Please set down the entire listing exactly.
***** Given information *****
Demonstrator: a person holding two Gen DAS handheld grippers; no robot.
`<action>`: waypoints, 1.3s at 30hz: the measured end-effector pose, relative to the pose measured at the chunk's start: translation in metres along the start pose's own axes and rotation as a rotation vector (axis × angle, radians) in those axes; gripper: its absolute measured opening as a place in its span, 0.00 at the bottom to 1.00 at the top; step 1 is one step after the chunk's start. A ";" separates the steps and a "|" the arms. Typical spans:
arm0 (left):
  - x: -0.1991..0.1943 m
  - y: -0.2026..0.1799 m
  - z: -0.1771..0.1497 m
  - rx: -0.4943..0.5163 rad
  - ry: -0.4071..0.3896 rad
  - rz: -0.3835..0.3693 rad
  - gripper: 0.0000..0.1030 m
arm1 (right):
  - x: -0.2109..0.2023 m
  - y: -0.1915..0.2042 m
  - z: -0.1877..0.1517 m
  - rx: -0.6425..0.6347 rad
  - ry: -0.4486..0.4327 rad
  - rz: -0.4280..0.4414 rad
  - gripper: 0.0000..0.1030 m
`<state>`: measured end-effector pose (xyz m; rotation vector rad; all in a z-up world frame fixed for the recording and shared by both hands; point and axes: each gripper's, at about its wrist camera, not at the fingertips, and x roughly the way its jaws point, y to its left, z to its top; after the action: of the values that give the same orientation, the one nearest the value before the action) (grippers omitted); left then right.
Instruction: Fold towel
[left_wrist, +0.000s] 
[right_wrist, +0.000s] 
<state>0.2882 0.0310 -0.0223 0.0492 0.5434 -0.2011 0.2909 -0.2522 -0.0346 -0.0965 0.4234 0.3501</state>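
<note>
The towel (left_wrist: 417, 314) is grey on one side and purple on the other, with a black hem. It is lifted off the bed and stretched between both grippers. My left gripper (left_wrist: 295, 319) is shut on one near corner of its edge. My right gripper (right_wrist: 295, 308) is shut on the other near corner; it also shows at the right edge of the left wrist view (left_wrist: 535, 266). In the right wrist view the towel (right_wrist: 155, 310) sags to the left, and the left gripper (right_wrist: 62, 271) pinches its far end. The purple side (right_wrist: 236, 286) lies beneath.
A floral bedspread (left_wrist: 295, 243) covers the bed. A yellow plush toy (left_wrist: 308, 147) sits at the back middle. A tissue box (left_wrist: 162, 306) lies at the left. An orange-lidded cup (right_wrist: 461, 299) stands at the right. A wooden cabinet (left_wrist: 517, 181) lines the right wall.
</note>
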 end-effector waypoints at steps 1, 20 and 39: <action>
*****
Answer section:
Demonstrator: a person holding two Gen DAS handheld grippers; no robot.
`<action>`: waypoints, 1.3s at 30hz: the measured end-effector pose, relative to the pose measured at the chunk's start: translation in metres along the start pose's own axes and rotation as a rotation vector (axis × angle, radians) in those axes; gripper: its absolute measured opening as a place in its span, 0.00 at the bottom to 1.00 at the top; step 1 is one step after the chunk's start. A ";" separates the steps and a "|" the arms. Typical spans:
arm0 (left):
  - x: -0.1991..0.1943 m
  - y: -0.2026..0.1799 m
  - z: -0.1771..0.1497 m
  - rx: -0.4943..0.5163 rad
  - ry: -0.4071..0.3896 rad
  - rz: -0.3835..0.3693 rad
  - gripper: 0.0000..0.1030 m
arm1 (right):
  - x: -0.2109..0.2023 m
  - y: -0.1915..0.2042 m
  - z: -0.1877..0.1517 m
  - rx: -0.6425..0.6347 rad
  - ry: -0.4486..0.4327 rad
  - rz: -0.4280..0.4414 rad
  - gripper: 0.0000..0.1030 m
`<state>`: measured end-effector pose (xyz m; rotation vector rad; all in a z-up world frame fixed for the recording and shared by both hands; point and axes: each gripper's, at about its wrist camera, not at the fingertips, and x roughly the way its jaws point, y to its left, z to its top; after the action: of the values that give the same orientation, the one nearest the value before the action) (grippers omitted); left then right.
Instruction: Fold towel
[left_wrist, +0.000s] 
[right_wrist, +0.000s] 
<state>0.2882 0.0310 -0.0223 0.0492 0.5434 -0.2011 0.2909 -0.2522 -0.0346 -0.0965 0.4234 0.3501</state>
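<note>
The towel (left_wrist: 417, 314) is grey on one side and purple on the other, with a black hem. It is lifted off the bed and stretched between both grippers. My left gripper (left_wrist: 295, 319) is shut on one near corner of its edge. My right gripper (right_wrist: 295, 308) is shut on the other near corner; it also shows at the right edge of the left wrist view (left_wrist: 535, 266). In the right wrist view the towel (right_wrist: 155, 310) sags to the left, and the left gripper (right_wrist: 62, 271) pinches its far end. The purple side (right_wrist: 236, 286) lies beneath.
A floral bedspread (left_wrist: 295, 243) covers the bed. A yellow plush toy (left_wrist: 308, 147) sits at the back middle. A tissue box (left_wrist: 162, 306) lies at the left. An orange-lidded cup (right_wrist: 461, 299) stands at the right. A wooden cabinet (left_wrist: 517, 181) lines the right wall.
</note>
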 end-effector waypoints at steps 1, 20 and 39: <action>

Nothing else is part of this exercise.